I sit in a tent at a Summer festival. It is, naturally, cold and wet and each tap of the keyboard is echoed by the thump of dampened, wind-blown canvas. Astonishingly, at the bottom of my screen, three of four little rectangles are glowing yellow, telling me that here, in this field in the middle of nowhere, there is (albeit splutteringly feeble) a wi-fi hotspot. OK, warmspot. A slight thrill runs through by chilled, unwashed body as I realise that I may be able to post this week's weblog after all.

You see, I'd determined that I wouldn't let a small thing like a twelve day holiday away from home stop me from keeping faith with my loyal reader and so I'd confidently packed my little netbook in the expectation that somewhere there would be a hotspot that I could hitch a ride on in order to post in time for my self-imposed deadline.

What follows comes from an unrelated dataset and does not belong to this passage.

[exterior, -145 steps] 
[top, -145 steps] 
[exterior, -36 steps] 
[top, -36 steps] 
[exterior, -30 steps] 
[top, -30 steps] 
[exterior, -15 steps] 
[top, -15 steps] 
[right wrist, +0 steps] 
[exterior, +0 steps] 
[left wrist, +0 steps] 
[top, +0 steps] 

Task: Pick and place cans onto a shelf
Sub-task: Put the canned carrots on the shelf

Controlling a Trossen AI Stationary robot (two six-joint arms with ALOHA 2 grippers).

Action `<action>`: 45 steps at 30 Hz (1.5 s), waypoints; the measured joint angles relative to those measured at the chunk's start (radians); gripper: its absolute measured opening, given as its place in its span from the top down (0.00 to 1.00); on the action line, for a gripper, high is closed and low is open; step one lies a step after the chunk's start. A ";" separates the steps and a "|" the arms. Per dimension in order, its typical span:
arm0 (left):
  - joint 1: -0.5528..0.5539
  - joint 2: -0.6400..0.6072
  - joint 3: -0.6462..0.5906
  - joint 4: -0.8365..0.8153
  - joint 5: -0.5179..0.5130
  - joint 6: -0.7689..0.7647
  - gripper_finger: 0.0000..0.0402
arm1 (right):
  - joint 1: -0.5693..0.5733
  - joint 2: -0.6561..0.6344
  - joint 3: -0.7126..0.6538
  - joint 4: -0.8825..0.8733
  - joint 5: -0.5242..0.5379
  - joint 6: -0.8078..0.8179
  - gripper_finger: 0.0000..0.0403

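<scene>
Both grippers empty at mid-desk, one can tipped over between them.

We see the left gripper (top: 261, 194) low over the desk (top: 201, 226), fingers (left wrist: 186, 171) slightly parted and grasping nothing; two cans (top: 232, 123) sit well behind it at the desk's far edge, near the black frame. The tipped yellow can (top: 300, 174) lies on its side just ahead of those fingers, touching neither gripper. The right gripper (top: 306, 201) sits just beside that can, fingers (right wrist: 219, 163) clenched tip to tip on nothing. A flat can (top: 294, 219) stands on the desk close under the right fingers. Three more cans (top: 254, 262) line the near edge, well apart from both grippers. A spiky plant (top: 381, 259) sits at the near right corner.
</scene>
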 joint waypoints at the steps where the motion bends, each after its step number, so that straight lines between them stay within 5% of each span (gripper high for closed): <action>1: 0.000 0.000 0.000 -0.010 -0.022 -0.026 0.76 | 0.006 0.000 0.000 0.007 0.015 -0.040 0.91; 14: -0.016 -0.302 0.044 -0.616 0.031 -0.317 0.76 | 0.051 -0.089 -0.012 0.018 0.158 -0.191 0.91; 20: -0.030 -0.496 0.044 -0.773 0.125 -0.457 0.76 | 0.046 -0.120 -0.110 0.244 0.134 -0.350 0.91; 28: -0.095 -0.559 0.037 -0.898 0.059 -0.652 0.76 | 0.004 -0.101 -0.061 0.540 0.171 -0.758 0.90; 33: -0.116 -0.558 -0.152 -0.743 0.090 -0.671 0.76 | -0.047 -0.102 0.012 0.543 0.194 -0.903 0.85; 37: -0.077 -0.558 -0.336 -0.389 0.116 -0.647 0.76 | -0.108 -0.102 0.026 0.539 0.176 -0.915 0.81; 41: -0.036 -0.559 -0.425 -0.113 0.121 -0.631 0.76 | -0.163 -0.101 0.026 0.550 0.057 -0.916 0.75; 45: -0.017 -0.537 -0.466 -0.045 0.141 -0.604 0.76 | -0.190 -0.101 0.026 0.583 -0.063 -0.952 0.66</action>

Only a cynical fool allows experience to override that ever-present hope.  And worse:  I'd never experienced Cornwall.

An entire life spent on the same little island in the northern seas and I had not got around to visiting what turns out to be an area of natural beauty and spectacle second only, in my view, to the Swiss Alps (and, yes, I have visited the Grand Canyon: twice), right here on my own doorstep. I guess the people of Cornwall are heartily sick of being told how beautiful their county is, particularly since that especial curse ensures that there is absolutely no industry and therefore no work that would allow most of them the resources and opportunity to go out and enjoy it as the rest of us are able to. The denizens of Cornwall are, for the most part, employed in ensuring that we who can afford it, have a nice time. Once we leave and the storms arrive, they... probably sleep or something... I don't know. Nor do most people care, so long as they awaken in time to welcome them back next year.

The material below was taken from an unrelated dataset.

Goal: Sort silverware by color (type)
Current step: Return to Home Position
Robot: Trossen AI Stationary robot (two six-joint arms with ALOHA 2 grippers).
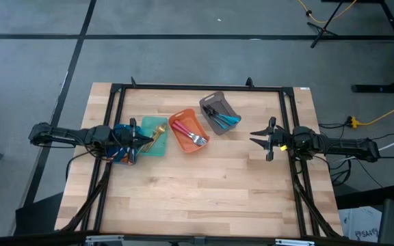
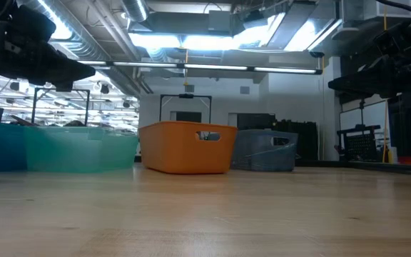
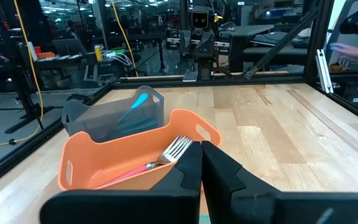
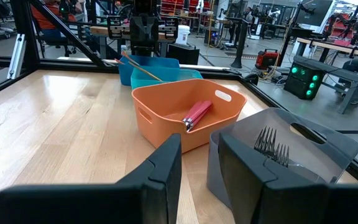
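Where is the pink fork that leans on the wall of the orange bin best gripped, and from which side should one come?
The fork lies slanted, its tines resting up on the wall of the orange bin. So it is probably best gripped at the pink handle, near its middle, coming down from above with the fingers across it. The bin's walls block any sideways approach.

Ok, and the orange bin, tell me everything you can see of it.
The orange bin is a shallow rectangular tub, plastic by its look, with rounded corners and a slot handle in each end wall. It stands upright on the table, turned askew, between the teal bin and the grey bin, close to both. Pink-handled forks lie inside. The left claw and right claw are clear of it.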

But, I (as the more interesting writers used to do) digress. Well, not a great deal, for one of the concomitants of a lack of industrial and commercial infrastructure is that there is very little or, let's be honest, no wi-fi to speak of in much of Cornwall. I'd come across one in Lizard, a tiny village on a weather-beaten peninsular that boasts the most southerly... well, everything actually. Lighthouse; Post Office; phone box; toilet; pub; and it was in the most southerly-but-one of these that I got a strong enough signal to enable my wife to book a B&B for the next leg of our little foray but alas, allowed me no time to compose a piece that would be worthy of my loyal reader.

And so it continued. Whenever I had the opportunity, I never had the wi-fi.

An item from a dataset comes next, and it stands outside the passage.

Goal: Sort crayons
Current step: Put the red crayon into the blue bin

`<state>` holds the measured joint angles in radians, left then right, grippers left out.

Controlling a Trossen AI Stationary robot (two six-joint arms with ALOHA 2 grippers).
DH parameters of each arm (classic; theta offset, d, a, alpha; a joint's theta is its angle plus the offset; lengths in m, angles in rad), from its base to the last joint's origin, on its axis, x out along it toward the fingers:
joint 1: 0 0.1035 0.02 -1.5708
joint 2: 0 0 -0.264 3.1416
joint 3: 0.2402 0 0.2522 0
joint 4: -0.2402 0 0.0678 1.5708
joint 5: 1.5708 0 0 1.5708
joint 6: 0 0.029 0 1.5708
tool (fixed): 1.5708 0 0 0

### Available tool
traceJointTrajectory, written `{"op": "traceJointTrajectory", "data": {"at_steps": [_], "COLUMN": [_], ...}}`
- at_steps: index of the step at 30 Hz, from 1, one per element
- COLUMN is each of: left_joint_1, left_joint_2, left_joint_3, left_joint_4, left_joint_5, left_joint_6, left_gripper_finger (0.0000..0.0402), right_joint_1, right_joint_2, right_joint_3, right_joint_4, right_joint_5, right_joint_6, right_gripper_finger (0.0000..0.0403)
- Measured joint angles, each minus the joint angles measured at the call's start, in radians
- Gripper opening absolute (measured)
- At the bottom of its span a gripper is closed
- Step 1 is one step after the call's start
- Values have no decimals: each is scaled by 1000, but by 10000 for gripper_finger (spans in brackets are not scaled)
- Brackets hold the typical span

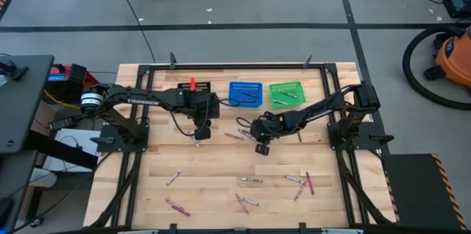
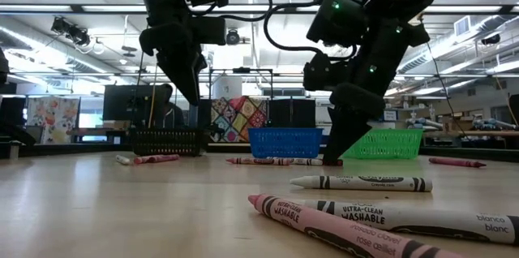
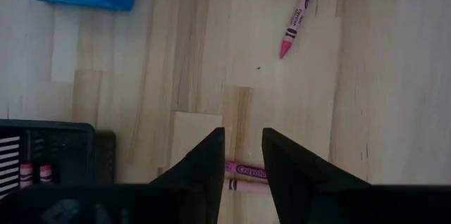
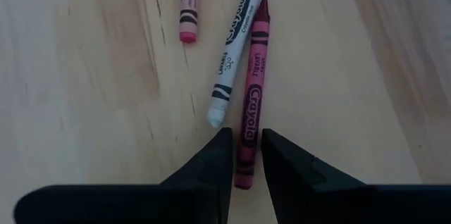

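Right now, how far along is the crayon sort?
Early. Done: a few crayons lie in the black basket, blue basket and green basket. In hand: the left gripper straddles a pink crayon, and the right gripper straddles a dark red crayon beside a white crayon; neither looks lifted. Left: many loose crayons on the table.

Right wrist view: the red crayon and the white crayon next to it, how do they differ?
Colour: the red crayon has a dark red wrapper; the white crayon is white with black bands.
Position: the red crayon's end lies between the right gripper's fingers; the white crayon's tip stops just clear of them.
Pose: the white crayon slants toward the red one.
Shared: both lie flat on the wooden table.
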<state>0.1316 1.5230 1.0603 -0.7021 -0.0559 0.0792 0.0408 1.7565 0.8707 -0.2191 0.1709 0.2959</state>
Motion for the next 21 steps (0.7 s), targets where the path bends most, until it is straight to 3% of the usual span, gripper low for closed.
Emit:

Of course, by now you will be muttering that I could perfectly well have written the thing and held it until such time as I got a good enough signal to assign it to the server. (I often wonder where my website actually is – I assume a clinical and environmentally-controlled temple to the written word, somewhere in Silicon Valley but, more likely, some cobwebbed dungeon in the back-streets of Mumbai).

Again, I digress. Of course I do; because, in spite of my three little yellow rectangles, there is little chance of my being able to fling this missive off into the ether until I return home for, having tested the connection, I receive only a terse statement to the effect that this particular hotspot (cooling as I write) is for contributors and performers only. The likes of me will have to wait until we get back to civilisation. Perhaps I'll read a book instead. Now, where did I put my Kindle?

2 Comments
Russell link
11/9/2012 07:11:12 am

It's one of my own. I can mail you a zipped version of the template if you leave me your e-mail.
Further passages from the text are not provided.